=== TASK DESCRIPTION ===
Below are some records; output exactly the lines from the line with "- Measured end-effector" to the line with "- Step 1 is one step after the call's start", both ends kept, and nothing more.

=== GIVEN DATA ===
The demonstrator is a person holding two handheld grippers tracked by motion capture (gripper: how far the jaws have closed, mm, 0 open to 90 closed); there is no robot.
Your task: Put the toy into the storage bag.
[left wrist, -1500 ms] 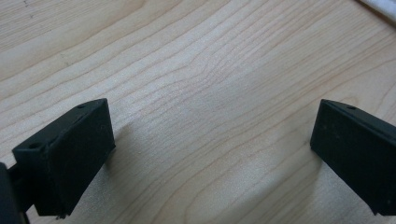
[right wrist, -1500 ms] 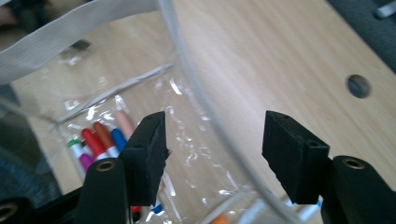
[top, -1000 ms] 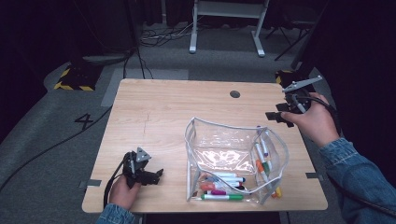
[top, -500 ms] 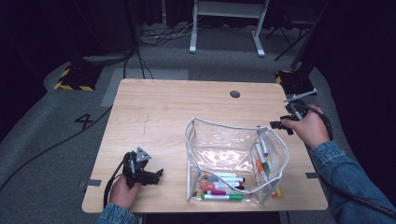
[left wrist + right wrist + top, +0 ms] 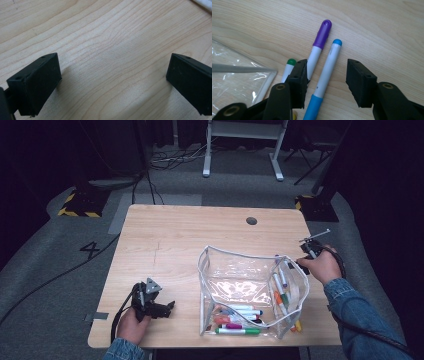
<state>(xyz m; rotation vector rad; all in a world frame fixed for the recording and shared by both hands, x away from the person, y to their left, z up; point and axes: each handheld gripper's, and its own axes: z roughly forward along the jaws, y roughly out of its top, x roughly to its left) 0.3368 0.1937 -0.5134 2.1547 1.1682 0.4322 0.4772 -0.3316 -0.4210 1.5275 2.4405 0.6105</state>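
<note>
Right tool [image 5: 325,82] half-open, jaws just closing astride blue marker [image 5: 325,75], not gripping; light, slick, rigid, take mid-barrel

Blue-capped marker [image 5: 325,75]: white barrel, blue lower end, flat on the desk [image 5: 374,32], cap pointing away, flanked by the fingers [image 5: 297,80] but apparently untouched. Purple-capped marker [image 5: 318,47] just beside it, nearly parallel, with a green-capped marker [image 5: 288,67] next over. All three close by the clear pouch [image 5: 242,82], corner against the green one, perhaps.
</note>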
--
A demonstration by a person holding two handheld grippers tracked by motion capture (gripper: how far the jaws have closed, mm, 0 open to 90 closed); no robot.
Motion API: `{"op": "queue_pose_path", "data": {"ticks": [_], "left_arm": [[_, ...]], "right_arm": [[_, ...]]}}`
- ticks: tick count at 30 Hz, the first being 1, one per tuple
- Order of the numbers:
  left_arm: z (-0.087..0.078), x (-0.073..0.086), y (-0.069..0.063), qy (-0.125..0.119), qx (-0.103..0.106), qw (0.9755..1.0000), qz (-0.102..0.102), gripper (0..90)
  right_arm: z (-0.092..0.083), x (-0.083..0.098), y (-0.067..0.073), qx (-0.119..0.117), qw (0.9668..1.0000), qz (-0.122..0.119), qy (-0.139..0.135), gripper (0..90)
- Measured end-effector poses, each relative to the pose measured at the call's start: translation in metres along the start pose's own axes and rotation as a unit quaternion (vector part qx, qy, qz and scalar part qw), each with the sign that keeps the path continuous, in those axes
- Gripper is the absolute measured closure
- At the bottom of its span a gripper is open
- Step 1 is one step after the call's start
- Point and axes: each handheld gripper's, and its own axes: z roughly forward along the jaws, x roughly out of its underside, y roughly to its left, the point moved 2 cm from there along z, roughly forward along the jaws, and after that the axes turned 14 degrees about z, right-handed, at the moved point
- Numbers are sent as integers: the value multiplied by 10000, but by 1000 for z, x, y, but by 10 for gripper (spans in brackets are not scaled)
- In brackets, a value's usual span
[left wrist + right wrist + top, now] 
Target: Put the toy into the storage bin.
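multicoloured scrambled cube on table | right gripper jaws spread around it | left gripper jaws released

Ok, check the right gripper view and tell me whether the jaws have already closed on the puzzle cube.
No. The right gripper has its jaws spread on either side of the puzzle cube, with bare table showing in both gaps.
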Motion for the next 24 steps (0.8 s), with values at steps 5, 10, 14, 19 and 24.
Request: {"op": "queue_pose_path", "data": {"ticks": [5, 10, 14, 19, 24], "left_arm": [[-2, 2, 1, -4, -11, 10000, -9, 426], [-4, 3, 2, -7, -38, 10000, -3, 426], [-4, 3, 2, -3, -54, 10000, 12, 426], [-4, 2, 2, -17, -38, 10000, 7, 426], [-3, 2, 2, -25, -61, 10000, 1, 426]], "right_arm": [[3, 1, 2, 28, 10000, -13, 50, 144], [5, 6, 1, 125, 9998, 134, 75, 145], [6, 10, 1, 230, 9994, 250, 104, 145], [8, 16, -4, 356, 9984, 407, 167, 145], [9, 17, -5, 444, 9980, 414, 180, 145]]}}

=== YOUR RESPONSE ===
- Measured end-effector poses, each relative to the pose measured at the call's start: translation in metres along the start pose's own axes and rotation as a unit quaternion (vector part qx, qy, qz and scalar part qw), each with the sign that keeps the path continuous, in those axes
- Gripper is the absolute measured closure
- At the bottom of its span a gripper is open
- Step 1 is one step after the call's start

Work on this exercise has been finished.